The closure makes way for a new company. McCabe by Design, a full-service residential design and specification service, will continue her work in turning out beautiful, functional spaces that embrace accessible and sustainable design.
The tightened focus of McCabe by Design gives her time to help more homeowners who recognize that a remodel is more than a financial investment. It’s an investment in their family’s health, wellbeing and quality of life when specifications explore issues of air, water, sound and harsh lighting in the home environment. Properly addressed, these design considerations can create an oasis, offering rest and restoration from the fast pace of life.
After studying sustainability and accessibility, McCabe is clear that these two issues lie at the root of health and wellness.

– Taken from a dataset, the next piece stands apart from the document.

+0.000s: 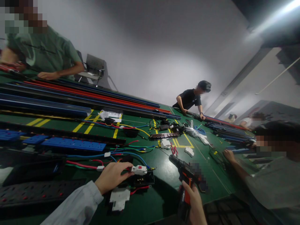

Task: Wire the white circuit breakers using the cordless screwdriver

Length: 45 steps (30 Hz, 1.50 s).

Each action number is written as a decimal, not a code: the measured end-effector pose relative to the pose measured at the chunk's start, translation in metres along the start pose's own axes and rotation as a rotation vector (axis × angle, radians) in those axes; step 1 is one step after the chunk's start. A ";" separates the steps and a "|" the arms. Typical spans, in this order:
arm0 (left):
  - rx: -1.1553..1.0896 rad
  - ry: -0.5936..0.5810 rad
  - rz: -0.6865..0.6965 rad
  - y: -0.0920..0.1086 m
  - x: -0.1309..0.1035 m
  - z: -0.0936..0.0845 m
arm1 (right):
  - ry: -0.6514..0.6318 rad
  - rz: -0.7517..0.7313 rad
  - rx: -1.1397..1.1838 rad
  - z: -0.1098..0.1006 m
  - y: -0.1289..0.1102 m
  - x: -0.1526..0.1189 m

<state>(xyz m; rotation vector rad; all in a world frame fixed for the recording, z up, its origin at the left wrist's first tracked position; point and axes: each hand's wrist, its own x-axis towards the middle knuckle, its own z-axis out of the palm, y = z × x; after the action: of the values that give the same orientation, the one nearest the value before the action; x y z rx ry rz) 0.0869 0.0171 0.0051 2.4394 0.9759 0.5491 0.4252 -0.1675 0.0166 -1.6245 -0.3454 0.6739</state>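
My left hand (114, 175) pinches a small white circuit breaker (140, 170) with a red patch on top, right over an open black box (148, 179). Another white breaker (120, 198) lies on the bench just below that hand. My right hand (195, 201) is wrapped round the handle of a black and orange cordless screwdriver (187, 178); its long thin bit points up and left over the bench. Red, blue and green wires (93, 162) with white labels run in from the left and end near the black box.
Blue socket strips (73, 144) and a black socket strip (44, 192) lie to the left. Long blue and red rails (105, 99) cross the far side. White parts (189, 152) and a plastic bag (195, 132) lie ahead. Co-workers sit or stand around the green bench (164, 193).
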 end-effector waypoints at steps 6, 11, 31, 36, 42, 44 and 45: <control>-0.024 0.015 0.012 -0.003 0.000 0.000 | 0.026 0.005 0.018 0.002 0.006 0.012; -0.044 -0.009 0.021 -0.003 0.000 -0.002 | 0.087 0.020 0.139 0.003 0.009 0.011; -0.038 0.010 0.007 0.001 0.001 -0.009 | -0.482 -0.234 0.219 0.024 -0.059 -0.032; 0.043 -0.007 -0.037 0.003 0.002 -0.005 | -0.665 -0.222 -0.048 0.027 -0.118 -0.043; 0.053 0.015 -0.035 0.005 0.005 -0.004 | -0.946 -0.128 -0.539 0.052 -0.196 -0.051; 0.071 0.015 -0.034 0.006 0.008 -0.004 | -0.993 -0.130 -0.634 0.063 -0.213 -0.051; 0.086 0.015 -0.041 0.006 0.009 -0.004 | -1.010 -0.141 -0.667 0.069 -0.220 -0.051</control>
<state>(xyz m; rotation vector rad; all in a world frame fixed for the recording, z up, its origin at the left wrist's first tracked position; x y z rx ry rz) 0.0938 0.0209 0.0136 2.4878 1.0745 0.5213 0.3772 -0.1040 0.2387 -1.7170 -1.5297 1.3366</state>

Accessibility looks at the home as a living laboratory and designs it to keep up with life changes like the arrival of babies, the occasional broken bone or emergent chronic illness, multigenerational households and the ability to age in place.
McCabe believes all people deserve good designs aimed at improving lives. As she puts it, “Function has its own beauty.” People who are committed to solving issues of the daily functionality of their home and realize that their home design and material choices feed into planetary issues of sustainability will find McCabe by Design an invaluable resource.
Since “home sweet home” is not built with toxic materials, McCabe — who built and lives in a BuiltGreen home with her husband — is a stickler on that point. She is taking an even harder look at her recommendations these days. This single application of McCabe’s knowledge alone is an incredible reassurance for any homeowner in a remodel. Add in her experience in design and the building industry, and a remodel she guides is bound to be aesthetically pleasing while meeting functional challenges.
When it comes time for bids on a project, homeowners will delight to discover that nothing gets a busy builder’s attention faster than a completed set of detailed drawings and specification list. Thus, McCabe comes full circle in continued support of her building industry colleagues.
As McCabe marches down her fork in the road with Miss Mara at her side, another Yogi Berra quote comes to mind: “It ain’t over until it’s over.” In launching McCabe by Design, she seems to agree and is invigorated by the decision. After all, innovative designs continue to evolve — and it’s what she does so well.